DATA BELOW -
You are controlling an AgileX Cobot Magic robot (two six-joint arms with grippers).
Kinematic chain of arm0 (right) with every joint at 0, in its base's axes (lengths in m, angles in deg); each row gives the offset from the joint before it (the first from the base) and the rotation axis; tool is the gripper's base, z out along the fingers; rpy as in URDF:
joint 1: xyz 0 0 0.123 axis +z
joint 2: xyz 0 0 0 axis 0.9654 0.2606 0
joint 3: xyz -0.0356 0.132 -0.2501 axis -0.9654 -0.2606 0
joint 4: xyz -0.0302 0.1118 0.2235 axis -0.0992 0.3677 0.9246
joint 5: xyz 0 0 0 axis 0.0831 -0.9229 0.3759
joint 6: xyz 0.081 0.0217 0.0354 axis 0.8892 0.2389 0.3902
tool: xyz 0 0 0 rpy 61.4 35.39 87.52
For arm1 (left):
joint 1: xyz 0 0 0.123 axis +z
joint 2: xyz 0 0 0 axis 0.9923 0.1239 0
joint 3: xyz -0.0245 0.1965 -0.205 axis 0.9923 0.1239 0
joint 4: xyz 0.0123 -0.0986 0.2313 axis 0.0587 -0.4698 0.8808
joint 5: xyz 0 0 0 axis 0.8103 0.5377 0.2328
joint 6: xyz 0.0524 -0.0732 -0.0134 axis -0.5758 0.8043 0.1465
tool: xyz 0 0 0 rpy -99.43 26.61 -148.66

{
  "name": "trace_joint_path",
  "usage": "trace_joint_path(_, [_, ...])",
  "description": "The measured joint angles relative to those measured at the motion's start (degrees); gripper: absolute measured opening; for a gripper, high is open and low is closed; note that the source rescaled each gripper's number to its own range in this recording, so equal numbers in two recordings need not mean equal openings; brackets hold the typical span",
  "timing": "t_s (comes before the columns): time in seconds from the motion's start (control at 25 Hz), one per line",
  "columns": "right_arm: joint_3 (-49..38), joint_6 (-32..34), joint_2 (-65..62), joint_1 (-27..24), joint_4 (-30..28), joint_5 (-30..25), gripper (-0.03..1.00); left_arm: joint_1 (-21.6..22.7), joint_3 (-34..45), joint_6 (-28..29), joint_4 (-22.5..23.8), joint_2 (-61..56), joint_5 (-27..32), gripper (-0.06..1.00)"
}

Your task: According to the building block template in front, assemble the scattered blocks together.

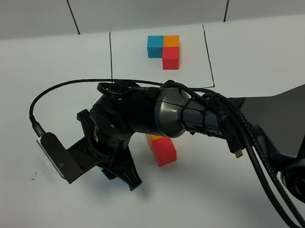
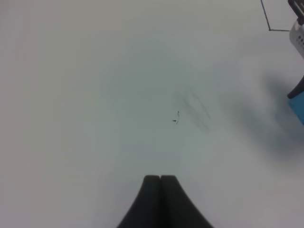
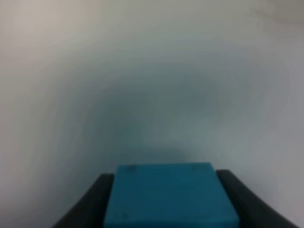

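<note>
The building block template [image 1: 164, 49] is a blue, orange and red L inside a black drawn frame [image 1: 110, 56] at the back. A loose red cube [image 1: 164, 150] lies mid-table with a loose orange cube [image 1: 155, 138] touching its far side, mostly hidden by my right arm. My right gripper [image 1: 118, 179] reaches across to the left of them and is shut on the loose blue cube [image 3: 168, 195], low over the table. That cube also shows in the left wrist view [image 2: 299, 107]. My left gripper [image 2: 160, 179] is shut and empty above bare table.
The white table [image 1: 55, 216] has small dark marks [image 2: 176, 117] near its left side. My right arm's black body and cables [image 1: 238, 133] cover the middle and right of the table. A corner of the drawn frame [image 2: 269, 21] shows in the left wrist view.
</note>
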Motion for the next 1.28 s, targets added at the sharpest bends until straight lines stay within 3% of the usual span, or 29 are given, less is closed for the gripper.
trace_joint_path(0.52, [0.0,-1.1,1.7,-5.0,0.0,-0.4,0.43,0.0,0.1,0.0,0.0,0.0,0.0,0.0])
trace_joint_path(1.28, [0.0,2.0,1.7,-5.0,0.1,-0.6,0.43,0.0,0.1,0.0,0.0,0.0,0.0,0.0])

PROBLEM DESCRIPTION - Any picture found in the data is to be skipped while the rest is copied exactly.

RESPONSE -
You are controlling an AgileX Cobot Magic robot (two six-joint arms with grippers).
Kinematic chain of arm0 (right) with every joint at 0, in its base's axes (lengths in m, angles in deg); each row gives the offset from the joint before it (the first from the base) and the rotation axis; tool is the gripper's base, z out along the fingers; rpy as in URDF:
joint 1: xyz 0 0 0.123 axis +z
joint 2: xyz 0 0 0 axis 0.9654 0.2606 0
joint 3: xyz -0.0356 0.132 -0.2501 axis -0.9654 -0.2606 0
joint 4: xyz -0.0302 0.1118 0.2235 axis -0.0992 0.3677 0.9246
joint 5: xyz 0 0 0 axis 0.0831 -0.9229 0.3759
joint 6: xyz 0.081 0.0217 0.0354 axis 0.8892 0.2389 0.3902
tool: xyz 0 0 0 rpy 61.4 35.39 87.52
For arm1 (left):
joint 1: xyz 0 0 0.123 axis +z
joint 2: xyz 0 0 0 axis 0.9923 0.1239 0
joint 3: xyz -0.0245 0.1965 -0.205 axis 0.9923 0.1239 0
joint 4: xyz 0.0123 -0.0986 0.2313 axis 0.0587 -0.4698 0.8808
joint 5: xyz 0 0 0 axis 0.8103 0.5377 0.2328
joint 6: xyz 0.0524 -0.0732 -0.0134 axis -0.5758 0.8043 0.1465
tool: xyz 0 0 0 rpy -99.43 26.61 -148.66

{
  "name": "trace_joint_path",
  "usage": "trace_joint_path(_, [_, ...])",
  "description": "The measured joint angles relative to those measured at the motion's start (degrees); gripper: absolute measured opening; for a gripper, high is open and low is closed; note that the source rescaled each gripper's number to its own range in this recording, so equal numbers in two recordings need not mean equal openings; brackets hold the typical span",
  "timing": "t_s (comes before the columns): time in seconds from the motion's start (control at 25 Hz), one per line",
  "columns": "right_arm: joint_3 (-49..38), joint_6 (-32..34), joint_2 (-65..62), joint_1 (-27..24), joint_4 (-30..28), joint_5 (-30..25), gripper (-0.03..1.00); left_arm: joint_1 (-21.6..22.7), joint_3 (-34..45), joint_6 (-28..29), joint_4 (-22.5..23.8), joint_2 (-61..56), joint_5 (-27..32), gripper (-0.06..1.00)"
}

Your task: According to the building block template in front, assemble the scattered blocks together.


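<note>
The building block template [image 1: 164, 49] is a blue, orange and red L inside a black drawn frame [image 1: 110, 56] at the back. A loose red cube [image 1: 164, 150] lies mid-table with a loose orange cube [image 1: 155, 138] touching its far side, mostly hidden by my right arm. My right gripper [image 1: 118, 179] reaches across to the left of them and is shut on the loose blue cube [image 3: 168, 195], low over the table. That cube also shows in the left wrist view [image 2: 299, 107]. My left gripper [image 2: 160, 179] is shut and empty above bare table.
The white table [image 1: 55, 216] has small dark marks [image 2: 176, 117] near its left side. My right arm's black body and cables [image 1: 238, 133] cover the middle and right of the table. A corner of the drawn frame [image 2: 269, 21] shows in the left wrist view.
</note>
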Motion for the next 1.28 s, targets added at the sharpest bends until straight lines stay within 3% of the usual span, or 29 are given, less is closed for the gripper.
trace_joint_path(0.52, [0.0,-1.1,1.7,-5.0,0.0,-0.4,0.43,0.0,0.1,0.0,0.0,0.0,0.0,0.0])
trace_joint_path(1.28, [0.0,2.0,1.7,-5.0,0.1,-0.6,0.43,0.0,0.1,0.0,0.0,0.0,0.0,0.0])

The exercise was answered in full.